Extract content with plugin processing support.
Render a single PDF page as a PNG image.
Return a lazy Stream that yields {page_index, png_binary} tuples.
Functions
Generate text embeddings for a list of strings.
Parameters
texts- List of strings to embedconfig- EmbeddingConfig struct or nil
Returns
{:ok, [[float()]]}- List of embedding vectors{:error, reason}- Embedding failed
Examples
# Embed with default config (balanced preset)
iex> {:ok, embeddings} = Kreuzberg.embed(["Hello world", "How are you?"])

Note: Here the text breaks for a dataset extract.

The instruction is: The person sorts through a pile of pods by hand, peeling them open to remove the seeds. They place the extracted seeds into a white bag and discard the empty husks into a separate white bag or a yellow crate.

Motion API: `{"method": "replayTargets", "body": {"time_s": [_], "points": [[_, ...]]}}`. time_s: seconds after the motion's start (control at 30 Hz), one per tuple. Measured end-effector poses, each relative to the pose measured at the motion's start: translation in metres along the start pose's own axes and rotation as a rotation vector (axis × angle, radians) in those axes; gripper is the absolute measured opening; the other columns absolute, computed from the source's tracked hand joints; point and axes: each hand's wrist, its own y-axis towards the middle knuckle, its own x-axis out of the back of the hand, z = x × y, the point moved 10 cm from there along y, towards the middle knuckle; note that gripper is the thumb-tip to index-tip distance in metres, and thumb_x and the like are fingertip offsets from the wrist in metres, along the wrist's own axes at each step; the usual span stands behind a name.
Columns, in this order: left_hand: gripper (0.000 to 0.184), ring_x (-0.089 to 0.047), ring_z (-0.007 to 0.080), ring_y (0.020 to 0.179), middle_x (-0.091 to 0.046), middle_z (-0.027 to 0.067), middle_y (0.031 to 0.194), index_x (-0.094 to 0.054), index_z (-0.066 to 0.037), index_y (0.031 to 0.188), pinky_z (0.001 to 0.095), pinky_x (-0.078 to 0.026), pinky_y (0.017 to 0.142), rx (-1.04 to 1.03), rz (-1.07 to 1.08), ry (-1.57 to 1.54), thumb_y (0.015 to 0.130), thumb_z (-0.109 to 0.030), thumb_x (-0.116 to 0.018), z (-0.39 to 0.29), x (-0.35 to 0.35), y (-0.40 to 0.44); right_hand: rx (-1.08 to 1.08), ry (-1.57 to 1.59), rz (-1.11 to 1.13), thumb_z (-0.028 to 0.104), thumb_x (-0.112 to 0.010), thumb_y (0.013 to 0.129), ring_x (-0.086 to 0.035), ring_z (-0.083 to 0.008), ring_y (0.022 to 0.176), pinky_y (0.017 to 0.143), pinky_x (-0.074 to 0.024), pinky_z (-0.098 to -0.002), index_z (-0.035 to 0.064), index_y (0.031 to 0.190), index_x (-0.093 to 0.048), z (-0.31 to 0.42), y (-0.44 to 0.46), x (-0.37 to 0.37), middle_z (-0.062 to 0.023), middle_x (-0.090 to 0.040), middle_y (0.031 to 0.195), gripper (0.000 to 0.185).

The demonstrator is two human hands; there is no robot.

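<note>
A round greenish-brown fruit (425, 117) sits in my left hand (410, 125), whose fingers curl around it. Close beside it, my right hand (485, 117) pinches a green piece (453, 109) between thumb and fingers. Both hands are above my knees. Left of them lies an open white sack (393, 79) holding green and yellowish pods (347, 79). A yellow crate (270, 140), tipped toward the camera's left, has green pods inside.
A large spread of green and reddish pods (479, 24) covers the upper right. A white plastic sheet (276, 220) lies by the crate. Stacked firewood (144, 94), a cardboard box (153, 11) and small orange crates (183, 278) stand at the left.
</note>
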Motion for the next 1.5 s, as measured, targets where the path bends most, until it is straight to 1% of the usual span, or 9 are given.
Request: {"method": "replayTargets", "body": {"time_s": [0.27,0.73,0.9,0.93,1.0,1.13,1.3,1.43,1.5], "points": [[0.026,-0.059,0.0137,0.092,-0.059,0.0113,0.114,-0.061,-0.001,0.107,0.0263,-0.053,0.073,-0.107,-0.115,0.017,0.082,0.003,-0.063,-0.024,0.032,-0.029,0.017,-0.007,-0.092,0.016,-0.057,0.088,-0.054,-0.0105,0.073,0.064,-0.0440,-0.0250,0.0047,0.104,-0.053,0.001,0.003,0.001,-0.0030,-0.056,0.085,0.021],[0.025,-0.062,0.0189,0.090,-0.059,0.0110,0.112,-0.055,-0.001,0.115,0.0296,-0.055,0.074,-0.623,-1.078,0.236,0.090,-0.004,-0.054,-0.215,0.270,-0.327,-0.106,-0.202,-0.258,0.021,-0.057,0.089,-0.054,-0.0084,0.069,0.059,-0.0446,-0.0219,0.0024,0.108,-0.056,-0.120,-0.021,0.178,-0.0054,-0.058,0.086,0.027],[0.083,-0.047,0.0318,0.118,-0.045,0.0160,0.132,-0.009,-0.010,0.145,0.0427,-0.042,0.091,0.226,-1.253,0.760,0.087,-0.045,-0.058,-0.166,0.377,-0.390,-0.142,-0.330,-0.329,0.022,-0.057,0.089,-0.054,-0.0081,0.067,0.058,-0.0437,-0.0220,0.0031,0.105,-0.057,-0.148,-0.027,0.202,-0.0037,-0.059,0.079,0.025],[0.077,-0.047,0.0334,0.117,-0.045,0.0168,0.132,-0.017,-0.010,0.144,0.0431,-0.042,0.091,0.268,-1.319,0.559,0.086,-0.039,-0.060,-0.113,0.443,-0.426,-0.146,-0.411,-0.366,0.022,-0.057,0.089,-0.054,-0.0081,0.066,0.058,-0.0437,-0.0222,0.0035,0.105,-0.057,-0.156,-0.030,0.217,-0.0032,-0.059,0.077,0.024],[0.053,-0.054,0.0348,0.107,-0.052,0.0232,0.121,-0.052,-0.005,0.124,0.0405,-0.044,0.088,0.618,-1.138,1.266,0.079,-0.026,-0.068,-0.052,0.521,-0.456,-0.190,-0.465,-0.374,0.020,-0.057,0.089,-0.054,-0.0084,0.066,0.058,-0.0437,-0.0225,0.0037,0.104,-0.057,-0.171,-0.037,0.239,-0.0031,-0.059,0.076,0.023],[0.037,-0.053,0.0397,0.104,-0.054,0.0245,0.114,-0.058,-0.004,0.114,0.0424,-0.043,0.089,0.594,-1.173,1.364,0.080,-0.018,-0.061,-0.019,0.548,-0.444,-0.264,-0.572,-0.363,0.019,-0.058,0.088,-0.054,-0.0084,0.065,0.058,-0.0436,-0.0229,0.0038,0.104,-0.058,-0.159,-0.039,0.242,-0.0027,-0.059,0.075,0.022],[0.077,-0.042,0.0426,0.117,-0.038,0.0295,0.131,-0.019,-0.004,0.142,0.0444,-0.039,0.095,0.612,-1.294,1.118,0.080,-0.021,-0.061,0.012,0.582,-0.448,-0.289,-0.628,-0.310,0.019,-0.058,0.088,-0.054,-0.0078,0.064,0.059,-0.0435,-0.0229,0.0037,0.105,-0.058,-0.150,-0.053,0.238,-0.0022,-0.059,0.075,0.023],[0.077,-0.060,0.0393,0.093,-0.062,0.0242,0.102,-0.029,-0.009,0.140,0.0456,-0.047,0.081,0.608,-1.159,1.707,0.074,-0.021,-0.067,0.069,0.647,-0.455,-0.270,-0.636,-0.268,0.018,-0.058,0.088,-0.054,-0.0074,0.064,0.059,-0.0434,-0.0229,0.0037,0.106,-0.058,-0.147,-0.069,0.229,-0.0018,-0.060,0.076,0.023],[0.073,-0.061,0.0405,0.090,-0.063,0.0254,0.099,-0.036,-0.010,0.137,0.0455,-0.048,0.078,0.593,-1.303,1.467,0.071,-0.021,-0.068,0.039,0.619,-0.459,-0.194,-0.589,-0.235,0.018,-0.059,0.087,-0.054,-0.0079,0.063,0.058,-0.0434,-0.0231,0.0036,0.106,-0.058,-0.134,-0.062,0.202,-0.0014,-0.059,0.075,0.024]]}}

iex> length(embeddings) == 2
true
# Embed with a specific preset
iex> config = %Kreuzberg.EmbeddingConfig{model: {:preset, "fast"}}
iex> {:ok, embeddings} = Kreuzberg.embed(["Hello world"], config)
iex> is_list(hd(embeddings))
true
Generate text embeddings, raising on error.
Same as do_embed/2 but raises a Kreuzberg.Error on failure.
Examples
# Embed and get results directly
iex> embeddings = Kreuzberg.embed!(["Hello world"])
iex> is_list(embeddings)
true
# Each embedding is a list of floats
iex> [vector | _rest] = Kreuzberg.embed!(["Test sentence"])
iex> is_float(hd(vector))
true
See Kreuzberg.do_embed/2.
@spec extract( binary(), String.t(), Kreuzberg.ExtractionConfig.t() | map() | keyword() | nil ) :: {:ok, Kreuzberg.ExtractionResult.t()} | {:error, String.t()}
Extract content from binary document data.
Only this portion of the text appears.